--- PROVIDED MATERIAL ---
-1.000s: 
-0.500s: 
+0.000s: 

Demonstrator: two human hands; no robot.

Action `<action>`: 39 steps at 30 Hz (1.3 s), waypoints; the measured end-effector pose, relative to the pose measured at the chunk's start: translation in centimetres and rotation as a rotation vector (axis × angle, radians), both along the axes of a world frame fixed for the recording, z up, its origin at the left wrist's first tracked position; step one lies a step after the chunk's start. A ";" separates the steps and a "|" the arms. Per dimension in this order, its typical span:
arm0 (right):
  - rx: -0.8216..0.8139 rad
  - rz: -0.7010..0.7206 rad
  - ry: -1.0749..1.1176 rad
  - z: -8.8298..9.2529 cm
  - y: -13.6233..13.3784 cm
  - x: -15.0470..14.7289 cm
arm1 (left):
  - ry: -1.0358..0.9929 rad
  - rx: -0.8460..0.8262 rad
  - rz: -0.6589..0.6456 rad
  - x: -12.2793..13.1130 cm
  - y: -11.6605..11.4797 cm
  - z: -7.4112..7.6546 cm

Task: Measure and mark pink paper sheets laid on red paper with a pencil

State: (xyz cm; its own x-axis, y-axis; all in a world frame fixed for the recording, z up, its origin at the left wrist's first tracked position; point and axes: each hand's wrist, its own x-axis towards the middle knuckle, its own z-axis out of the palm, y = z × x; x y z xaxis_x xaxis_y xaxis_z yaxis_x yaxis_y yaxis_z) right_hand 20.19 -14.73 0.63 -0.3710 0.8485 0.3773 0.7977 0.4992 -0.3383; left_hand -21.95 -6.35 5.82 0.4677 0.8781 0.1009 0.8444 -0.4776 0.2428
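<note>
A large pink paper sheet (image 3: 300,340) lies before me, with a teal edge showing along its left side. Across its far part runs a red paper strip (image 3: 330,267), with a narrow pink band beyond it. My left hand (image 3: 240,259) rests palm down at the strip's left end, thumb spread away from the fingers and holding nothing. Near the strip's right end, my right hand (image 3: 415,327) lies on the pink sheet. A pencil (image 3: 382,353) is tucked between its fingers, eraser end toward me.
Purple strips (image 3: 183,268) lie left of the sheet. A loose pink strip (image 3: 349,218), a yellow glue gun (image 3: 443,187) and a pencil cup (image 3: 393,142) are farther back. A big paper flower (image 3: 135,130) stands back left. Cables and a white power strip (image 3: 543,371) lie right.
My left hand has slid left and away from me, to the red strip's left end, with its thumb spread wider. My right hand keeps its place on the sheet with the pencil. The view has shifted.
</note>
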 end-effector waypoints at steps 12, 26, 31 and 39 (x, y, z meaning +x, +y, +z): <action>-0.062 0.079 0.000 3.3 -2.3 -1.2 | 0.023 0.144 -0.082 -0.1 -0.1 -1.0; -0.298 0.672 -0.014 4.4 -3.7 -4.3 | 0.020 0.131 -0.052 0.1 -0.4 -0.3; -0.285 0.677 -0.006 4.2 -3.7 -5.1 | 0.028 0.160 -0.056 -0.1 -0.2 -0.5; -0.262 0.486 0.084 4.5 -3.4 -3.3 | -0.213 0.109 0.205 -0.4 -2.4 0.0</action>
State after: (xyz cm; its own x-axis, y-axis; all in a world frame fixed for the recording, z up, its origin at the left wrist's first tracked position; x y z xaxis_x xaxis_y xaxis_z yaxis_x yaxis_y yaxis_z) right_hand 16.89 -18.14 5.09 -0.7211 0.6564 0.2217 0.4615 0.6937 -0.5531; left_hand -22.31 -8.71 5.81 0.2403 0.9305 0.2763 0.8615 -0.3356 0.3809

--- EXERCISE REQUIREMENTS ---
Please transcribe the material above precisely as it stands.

--- REPLY ---
-1.000s: 
-0.500s: 
+0.000s: 

Demonstrator: two human hands; no robot.

Action `<action>`: 39 steps at 30 Hz (1.3 s), waypoints; the measured end-effector pose, relative to the pose measured at the chunk's start: translation in centimetres and rotation as a rotation vector (axis × angle, radians), both along the axes of a world frame fixed for the recording, z up, its origin at the left wrist's first tracked position; step one lies a step after the chunk's start. A ";" separates the steps and a "|" the arms. Per dimension in this order, its typical span:
arm0 (right):
  - rx: -0.8216..0.8139 rad
  - rz: -0.7010..0.7206 rad
  - ry: -1.0749..1.1176 rad
  - z: -8.8298..9.2529 cm
  - y: -13.6233..13.3784 cm
  - x: -15.0470..14.7289 cm
arm1 (left):
  - ry: -1.0358..0.9929 rad
  - rx: -0.8460..0.8262 rad
  - rz: -0.6589..0.6456 rad
  - x: -12.2793..13.1130 cm
  - y: -11.6605..11.4797 cm
  - z: -7.4112..7.6546 cm

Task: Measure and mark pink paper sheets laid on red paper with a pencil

State: (xyz cm; its own x-axis, y-axis; all in a world frame fixed for the recording, z up, its origin at the left wrist's first tracked position; point and axes: each hand's wrist, its own x-axis towards the middle knuckle, its own z-axis out of the palm, y = z × x; x y z xaxis_x xaxis_y xaxis_z yaxis_x yaxis_y yaxis_z) right_hand 20.19 -14.73 0.63 -0.3710 0.8485 0.3773 0.7977 0.4992 -0.3383; left_hand -21.95 -6.35 5.82 0.4677 0.8781 0.1009 0.8444 -0.4776 0.2428
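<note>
A large pink paper sheet (image 3: 300,340) lies before me, with a teal edge showing along its left side. Across its far part runs a red paper strip (image 3: 330,267), with a narrow pink band beyond it. My left hand (image 3: 240,259) rests palm down at the strip's left end, thumb spread away from the fingers and holding nothing. Near the strip's right end, my right hand (image 3: 415,327) lies on the pink sheet. A pencil (image 3: 382,353) is tucked between its fingers, eraser end toward me.
Purple strips (image 3: 183,268) lie left of the sheet. A loose pink strip (image 3: 349,218), a yellow glue gun (image 3: 443,187) and a pencil cup (image 3: 393,142) are farther back. A big paper flower (image 3: 135,130) stands back left. Cables and a white power strip (image 3: 543,371) lie right.
My left hand has slid left and away from me, to the red strip's left end, with its thumb spread wider. My right hand keeps its place on the sheet with the pencil. The view has shifted.
</note>
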 end-effector waypoints at steps 12, 26, 31 and 39 (x, y, z meaning +x, +y, +z): <action>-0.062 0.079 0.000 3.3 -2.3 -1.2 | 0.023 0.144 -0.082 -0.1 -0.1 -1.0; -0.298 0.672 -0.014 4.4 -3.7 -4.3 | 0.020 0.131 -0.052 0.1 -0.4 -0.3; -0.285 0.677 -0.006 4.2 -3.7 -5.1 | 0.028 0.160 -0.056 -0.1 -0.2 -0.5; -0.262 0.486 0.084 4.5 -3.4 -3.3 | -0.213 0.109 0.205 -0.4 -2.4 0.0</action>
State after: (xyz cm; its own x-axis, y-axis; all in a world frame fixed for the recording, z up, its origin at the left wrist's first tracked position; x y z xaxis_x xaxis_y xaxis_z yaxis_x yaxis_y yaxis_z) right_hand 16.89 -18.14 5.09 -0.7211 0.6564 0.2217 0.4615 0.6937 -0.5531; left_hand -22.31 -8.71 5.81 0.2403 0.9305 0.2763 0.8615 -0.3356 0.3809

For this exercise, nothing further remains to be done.